Data records:
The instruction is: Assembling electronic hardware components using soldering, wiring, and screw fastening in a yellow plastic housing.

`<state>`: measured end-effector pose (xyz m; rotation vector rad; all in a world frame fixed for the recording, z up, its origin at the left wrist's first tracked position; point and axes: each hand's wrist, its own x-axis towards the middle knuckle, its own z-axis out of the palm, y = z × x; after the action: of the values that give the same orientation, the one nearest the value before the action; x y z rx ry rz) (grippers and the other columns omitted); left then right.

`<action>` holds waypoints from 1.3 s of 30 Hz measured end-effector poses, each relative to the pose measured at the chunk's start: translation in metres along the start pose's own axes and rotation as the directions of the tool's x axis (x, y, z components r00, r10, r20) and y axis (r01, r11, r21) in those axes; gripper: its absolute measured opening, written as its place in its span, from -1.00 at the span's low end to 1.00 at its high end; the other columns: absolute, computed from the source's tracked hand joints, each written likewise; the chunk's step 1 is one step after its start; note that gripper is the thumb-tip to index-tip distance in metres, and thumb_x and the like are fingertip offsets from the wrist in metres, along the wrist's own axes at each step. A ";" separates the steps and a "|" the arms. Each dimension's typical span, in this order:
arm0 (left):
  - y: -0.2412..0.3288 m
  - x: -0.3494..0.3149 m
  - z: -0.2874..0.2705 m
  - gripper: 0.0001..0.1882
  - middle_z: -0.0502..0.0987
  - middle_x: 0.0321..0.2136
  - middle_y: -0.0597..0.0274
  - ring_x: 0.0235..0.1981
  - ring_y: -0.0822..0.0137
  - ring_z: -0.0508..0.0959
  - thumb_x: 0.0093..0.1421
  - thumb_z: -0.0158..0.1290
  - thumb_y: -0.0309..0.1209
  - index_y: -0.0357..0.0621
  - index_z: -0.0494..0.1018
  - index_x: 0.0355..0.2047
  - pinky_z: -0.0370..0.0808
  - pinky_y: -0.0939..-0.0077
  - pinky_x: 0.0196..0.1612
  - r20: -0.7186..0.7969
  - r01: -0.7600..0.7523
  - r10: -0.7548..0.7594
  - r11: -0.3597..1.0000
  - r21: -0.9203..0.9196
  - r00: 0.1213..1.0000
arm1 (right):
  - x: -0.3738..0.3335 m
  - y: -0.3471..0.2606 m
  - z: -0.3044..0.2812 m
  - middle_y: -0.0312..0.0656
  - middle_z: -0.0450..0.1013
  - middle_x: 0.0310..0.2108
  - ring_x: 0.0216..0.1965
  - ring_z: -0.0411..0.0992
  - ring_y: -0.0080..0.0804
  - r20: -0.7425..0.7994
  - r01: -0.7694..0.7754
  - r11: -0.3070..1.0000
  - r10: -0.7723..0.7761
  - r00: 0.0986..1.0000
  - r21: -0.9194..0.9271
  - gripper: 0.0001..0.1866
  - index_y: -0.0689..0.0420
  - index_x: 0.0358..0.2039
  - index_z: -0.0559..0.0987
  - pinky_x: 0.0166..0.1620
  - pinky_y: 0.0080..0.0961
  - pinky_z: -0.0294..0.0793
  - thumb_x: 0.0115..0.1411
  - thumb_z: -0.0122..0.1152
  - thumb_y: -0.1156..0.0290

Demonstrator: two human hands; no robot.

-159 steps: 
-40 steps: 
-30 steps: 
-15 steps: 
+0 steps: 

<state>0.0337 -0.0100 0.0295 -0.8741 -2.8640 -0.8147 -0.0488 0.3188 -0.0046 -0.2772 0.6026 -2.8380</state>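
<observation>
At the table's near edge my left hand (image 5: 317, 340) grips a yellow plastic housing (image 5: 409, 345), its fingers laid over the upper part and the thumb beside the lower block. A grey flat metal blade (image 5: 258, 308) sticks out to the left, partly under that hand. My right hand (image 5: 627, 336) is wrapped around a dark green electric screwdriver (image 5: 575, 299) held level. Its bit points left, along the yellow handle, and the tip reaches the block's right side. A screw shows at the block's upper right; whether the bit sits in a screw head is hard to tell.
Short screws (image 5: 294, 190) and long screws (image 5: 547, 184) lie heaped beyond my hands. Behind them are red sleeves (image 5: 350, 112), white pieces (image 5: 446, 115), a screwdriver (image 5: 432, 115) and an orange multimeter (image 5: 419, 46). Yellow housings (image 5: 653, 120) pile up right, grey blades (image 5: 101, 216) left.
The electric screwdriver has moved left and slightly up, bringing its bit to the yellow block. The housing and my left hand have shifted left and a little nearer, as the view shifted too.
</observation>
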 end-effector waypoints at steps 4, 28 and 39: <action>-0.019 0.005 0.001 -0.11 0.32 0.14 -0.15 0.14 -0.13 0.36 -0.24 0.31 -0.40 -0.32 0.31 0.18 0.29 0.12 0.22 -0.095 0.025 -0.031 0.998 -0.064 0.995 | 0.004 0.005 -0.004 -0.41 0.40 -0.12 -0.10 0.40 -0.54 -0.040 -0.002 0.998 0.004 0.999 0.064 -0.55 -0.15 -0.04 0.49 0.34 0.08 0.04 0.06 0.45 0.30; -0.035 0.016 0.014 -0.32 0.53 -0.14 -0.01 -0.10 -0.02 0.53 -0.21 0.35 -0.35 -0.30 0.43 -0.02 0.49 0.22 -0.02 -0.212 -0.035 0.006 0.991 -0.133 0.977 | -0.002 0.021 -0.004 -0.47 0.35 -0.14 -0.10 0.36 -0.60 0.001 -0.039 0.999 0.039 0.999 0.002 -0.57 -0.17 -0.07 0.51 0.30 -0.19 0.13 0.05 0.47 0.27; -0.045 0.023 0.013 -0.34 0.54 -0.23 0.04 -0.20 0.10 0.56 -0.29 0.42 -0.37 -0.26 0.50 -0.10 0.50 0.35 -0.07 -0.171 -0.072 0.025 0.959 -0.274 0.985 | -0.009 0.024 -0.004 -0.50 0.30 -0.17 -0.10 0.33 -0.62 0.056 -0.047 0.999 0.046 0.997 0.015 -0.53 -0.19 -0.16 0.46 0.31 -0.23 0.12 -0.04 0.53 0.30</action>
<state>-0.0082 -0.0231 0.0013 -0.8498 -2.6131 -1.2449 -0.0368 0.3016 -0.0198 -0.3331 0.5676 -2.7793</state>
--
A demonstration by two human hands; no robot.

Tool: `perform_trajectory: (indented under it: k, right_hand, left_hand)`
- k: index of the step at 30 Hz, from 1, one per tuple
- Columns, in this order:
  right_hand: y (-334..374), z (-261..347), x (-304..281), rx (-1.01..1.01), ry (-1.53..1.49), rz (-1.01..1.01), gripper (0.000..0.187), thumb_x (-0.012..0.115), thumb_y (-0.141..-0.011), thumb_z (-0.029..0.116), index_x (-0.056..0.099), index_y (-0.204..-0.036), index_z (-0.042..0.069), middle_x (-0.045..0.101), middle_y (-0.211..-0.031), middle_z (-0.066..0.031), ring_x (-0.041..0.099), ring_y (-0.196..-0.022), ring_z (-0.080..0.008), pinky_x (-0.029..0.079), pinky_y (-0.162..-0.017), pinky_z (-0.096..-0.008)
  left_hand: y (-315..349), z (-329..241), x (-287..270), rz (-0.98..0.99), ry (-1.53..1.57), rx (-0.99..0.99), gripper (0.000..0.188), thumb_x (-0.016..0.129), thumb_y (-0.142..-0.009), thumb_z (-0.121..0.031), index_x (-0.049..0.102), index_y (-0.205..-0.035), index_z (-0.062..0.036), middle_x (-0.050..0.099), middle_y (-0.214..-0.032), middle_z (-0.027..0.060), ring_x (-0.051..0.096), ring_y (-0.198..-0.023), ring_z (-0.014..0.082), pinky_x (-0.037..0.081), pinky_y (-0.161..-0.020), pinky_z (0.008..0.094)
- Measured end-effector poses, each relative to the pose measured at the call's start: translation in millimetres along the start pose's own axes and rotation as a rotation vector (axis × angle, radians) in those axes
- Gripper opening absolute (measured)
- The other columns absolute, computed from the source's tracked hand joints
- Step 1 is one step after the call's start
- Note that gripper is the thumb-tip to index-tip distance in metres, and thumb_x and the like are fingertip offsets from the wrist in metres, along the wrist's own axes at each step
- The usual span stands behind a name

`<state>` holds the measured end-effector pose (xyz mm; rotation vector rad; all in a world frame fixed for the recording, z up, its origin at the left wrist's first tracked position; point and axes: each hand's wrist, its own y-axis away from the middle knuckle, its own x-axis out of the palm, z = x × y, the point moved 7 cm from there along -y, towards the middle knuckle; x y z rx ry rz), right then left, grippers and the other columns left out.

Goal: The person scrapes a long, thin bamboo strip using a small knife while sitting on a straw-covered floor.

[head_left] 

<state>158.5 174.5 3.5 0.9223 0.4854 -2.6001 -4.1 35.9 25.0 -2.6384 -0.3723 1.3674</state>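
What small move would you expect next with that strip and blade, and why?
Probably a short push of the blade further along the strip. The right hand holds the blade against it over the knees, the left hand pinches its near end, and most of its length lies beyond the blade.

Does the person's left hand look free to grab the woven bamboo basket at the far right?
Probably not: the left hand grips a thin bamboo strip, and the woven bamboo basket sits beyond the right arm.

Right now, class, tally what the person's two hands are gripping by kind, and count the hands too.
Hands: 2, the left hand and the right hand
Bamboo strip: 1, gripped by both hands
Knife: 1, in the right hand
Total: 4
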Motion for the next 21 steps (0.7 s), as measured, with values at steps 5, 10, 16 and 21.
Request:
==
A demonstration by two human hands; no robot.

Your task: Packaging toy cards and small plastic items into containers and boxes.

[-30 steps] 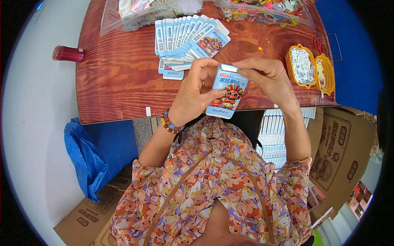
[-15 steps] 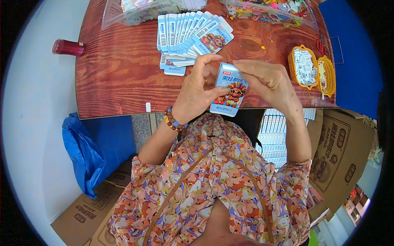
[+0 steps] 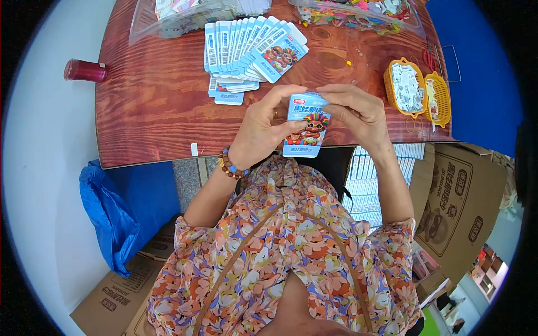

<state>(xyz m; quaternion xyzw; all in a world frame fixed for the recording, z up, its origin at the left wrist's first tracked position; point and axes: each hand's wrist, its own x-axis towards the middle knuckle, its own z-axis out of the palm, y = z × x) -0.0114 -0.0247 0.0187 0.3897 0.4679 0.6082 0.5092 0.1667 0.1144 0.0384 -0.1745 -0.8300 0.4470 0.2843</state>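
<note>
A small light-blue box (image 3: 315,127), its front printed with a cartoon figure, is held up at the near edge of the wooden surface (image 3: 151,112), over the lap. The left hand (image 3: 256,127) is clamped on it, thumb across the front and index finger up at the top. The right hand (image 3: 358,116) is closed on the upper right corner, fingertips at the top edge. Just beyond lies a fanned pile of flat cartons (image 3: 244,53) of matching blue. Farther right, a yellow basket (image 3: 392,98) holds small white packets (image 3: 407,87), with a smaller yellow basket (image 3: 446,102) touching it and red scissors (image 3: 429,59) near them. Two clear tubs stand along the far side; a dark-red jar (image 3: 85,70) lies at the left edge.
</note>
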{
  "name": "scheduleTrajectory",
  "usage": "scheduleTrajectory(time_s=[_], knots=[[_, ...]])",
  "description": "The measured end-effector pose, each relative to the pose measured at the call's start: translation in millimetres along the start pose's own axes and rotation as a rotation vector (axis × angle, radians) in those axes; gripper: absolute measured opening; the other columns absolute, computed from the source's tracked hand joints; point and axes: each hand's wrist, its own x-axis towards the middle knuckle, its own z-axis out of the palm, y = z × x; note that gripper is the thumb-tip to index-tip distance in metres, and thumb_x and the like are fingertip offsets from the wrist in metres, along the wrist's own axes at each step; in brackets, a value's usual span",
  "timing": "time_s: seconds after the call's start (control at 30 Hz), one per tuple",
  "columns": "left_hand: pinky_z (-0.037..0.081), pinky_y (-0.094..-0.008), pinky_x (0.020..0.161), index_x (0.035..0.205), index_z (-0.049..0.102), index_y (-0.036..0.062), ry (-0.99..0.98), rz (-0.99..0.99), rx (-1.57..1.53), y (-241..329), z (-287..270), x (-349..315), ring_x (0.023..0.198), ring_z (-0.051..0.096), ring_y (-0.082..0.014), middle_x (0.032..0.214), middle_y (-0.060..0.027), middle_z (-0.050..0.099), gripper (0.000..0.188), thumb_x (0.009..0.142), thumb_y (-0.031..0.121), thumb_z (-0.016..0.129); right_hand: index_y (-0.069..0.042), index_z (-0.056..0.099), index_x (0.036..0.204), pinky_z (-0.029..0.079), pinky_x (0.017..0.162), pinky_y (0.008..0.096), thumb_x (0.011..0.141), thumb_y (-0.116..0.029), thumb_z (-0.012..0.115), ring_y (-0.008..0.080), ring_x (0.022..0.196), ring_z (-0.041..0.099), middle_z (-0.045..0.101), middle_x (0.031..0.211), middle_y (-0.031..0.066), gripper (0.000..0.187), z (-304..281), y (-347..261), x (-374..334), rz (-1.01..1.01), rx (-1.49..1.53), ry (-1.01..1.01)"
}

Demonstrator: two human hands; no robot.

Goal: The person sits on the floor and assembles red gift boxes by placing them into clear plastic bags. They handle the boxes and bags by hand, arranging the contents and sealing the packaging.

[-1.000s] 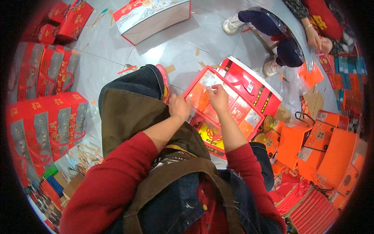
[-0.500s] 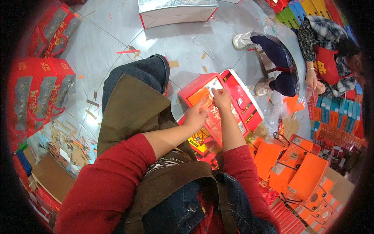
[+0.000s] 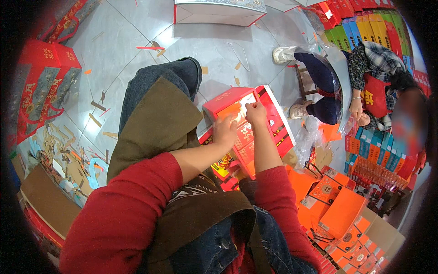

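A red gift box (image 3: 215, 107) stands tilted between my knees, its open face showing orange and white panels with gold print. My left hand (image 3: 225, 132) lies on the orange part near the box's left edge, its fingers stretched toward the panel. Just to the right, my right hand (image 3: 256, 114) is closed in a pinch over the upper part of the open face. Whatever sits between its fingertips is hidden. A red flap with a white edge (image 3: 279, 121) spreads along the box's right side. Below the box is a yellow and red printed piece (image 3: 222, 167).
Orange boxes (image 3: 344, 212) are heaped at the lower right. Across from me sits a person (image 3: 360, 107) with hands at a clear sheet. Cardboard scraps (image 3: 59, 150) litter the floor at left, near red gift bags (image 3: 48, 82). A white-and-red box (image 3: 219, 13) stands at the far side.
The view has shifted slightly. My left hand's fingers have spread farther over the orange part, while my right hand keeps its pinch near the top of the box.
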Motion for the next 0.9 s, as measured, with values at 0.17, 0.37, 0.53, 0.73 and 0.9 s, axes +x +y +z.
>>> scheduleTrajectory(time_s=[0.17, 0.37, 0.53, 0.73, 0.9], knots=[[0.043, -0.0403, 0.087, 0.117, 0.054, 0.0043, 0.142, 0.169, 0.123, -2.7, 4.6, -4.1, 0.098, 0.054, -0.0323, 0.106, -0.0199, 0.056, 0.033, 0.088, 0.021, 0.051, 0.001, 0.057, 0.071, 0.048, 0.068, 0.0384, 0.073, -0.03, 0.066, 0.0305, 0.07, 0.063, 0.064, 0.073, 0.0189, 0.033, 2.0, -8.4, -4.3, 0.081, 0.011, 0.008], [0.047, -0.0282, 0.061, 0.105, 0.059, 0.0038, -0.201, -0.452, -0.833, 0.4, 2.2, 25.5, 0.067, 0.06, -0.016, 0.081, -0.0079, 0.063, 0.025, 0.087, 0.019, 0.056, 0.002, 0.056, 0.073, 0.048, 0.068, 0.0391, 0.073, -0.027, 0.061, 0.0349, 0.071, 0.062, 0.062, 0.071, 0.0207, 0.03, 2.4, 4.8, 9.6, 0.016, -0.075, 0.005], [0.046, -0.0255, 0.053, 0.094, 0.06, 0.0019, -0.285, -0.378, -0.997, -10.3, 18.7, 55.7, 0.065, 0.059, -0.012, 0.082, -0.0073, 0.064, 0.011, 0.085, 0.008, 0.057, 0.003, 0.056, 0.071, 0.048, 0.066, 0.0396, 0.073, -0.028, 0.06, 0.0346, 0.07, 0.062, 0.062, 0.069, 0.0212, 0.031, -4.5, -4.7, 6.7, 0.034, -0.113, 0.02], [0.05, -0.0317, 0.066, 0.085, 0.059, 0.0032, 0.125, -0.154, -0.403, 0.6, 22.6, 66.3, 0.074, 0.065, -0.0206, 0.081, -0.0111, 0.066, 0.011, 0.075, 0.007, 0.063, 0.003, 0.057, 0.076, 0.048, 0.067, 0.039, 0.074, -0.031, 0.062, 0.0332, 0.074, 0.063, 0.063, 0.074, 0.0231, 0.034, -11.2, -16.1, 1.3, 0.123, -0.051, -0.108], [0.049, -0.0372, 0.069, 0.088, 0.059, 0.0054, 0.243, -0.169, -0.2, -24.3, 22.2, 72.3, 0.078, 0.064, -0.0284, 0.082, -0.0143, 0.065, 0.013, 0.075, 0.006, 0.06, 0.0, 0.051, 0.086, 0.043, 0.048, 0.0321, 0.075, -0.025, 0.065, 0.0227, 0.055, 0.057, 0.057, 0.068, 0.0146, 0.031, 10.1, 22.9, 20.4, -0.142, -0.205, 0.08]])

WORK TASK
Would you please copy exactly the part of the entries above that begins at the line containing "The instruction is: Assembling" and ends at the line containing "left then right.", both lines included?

OUTPUT FOR THIS TASK
The instruction is: Assembling electronic hardware components using soldering, wiring, and screw fastening in a yellow plastic housing.

`<state>`: measured end-effector pose (xyz m; rotation vector rad; all in a world frame fixed for the recording, z up, its origin at the left wrist's first tracked position; point and axes: each hand's wrist, its own x-axis towards the middle knuckle, its own z-axis out of the palm, y = z × x; after the action: of the values that give the same orientation, the one nearest the value before the action; x y z rx ry rz) (grippers and the other columns omitted); left then right.

That finishes the answer to the exercise.